命燃え尽きる直前に脳が幻視する絶頂の夢だと言われても、受け入れてしまうほどにこの瞬きが眩い。
昔のわたしが妄想していたミュエル様像を、まさかこの現実世界で披露されるとは思ってなかった。
「はぅ、そ、その、我慢なんてしな」
我慢なんてしなくてもいい。
そう言い終わる前に、わたしのお腹が『ぐぅ』と鳴いてしまった。
さっきから絶好のタイミングで邪魔が入ってくるのは思い過ごしだろうか。
とは言え、実のところ今朝の戦闘でわたしはカロリーを消費しきっていた。
体力を補う魔力ももう残っていないこの体は食事を欲している。
そろそろ体力の限界も近くなってきた。
これは早急にメイドの食事が必要かも。
みゅんみゅんは小さく笑いながらわたしを見つめる。
「ご主人様、食べたいもの教えてよ」
なかなか落ち着かない心臓を無視して、わたしはあくまで冷静沈着を纏って願いを口にする。
「お夕飯はあれ食べたいな。
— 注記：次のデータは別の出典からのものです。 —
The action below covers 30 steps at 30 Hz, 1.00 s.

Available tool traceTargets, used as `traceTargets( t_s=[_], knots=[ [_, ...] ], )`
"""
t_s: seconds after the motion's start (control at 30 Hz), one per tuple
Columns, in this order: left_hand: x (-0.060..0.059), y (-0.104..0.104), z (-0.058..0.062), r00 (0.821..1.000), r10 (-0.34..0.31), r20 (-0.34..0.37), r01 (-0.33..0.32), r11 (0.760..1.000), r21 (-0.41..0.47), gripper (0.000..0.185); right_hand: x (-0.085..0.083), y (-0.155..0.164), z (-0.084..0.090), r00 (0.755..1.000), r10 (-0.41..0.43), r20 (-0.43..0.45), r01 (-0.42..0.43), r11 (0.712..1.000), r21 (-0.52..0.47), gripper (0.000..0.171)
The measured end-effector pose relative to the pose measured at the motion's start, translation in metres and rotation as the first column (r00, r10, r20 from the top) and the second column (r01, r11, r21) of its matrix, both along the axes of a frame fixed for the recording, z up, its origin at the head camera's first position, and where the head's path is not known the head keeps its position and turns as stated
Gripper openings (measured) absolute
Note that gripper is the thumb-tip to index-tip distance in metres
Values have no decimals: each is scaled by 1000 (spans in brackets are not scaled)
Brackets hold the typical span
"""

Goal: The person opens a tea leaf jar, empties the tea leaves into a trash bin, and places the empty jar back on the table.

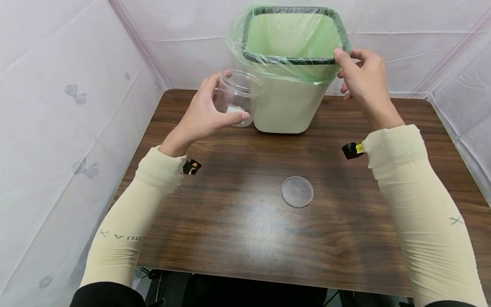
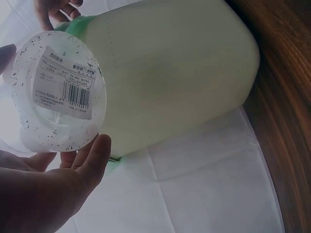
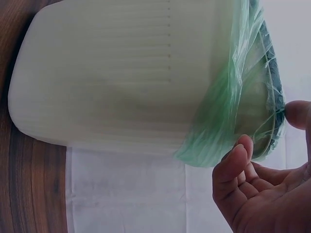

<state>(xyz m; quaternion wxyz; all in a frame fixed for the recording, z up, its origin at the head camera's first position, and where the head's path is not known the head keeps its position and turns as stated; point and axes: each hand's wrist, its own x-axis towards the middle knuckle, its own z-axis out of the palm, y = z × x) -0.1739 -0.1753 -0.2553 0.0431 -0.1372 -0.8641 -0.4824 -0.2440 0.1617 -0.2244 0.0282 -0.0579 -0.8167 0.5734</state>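
White cloth walls stand around a brown wooden table [image 1: 238,230]. The left hand [image 1: 203,117] holds a clear jar [image 1: 238,98] with fingers curled round it, up beside the bin [image 1: 289,106]. The jar could slip, I think, because it is smooth and held off the table. The right hand [image 1: 364,81] pinches the bin's rim, thumb on the green bag [image 1: 291,38]; a tug might pull the bag loose or tip the bin. The jar looks almost empty, with small specks inside. The bag looks empty. A clear lid [image 1: 297,191] lies on the table.
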Motion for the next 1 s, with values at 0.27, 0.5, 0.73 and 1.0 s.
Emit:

わたしの大好きな料理。
お願いしてもいいかな、みゅ、ミュエル」
呼び捨てをするだけでも喉が干上がってしまいそうだった。
憧れの人を名前で呼ぶ、どの行為がどこか背徳的だと感じている。
わたしは、今でもあなたを神聖視してしまっているんだ。
隣に並ぶことを決めた以上、精神に刻まれたその印を削っていかないといけない。
でもきっと、憧れの対象であることはいつまでも残り続けるんだろうな。
だから、それ以上に恋人であることを体に覚えさせないと。
……そっか、ミュエルさんと恋人なんだ、わたし。
精神が爆発しそう。
ううん、爆発した。
「ふふっ、もちろん。
卵もトマトもまだ残ってたはずだから、私のとっておきをご馳走しよう」
メイドはエプロンの紐を固く結び直すと、わたしの手を取って歩き出した。
あたたかい。
足の先から頭のてっぺんまで、全身があたたかい。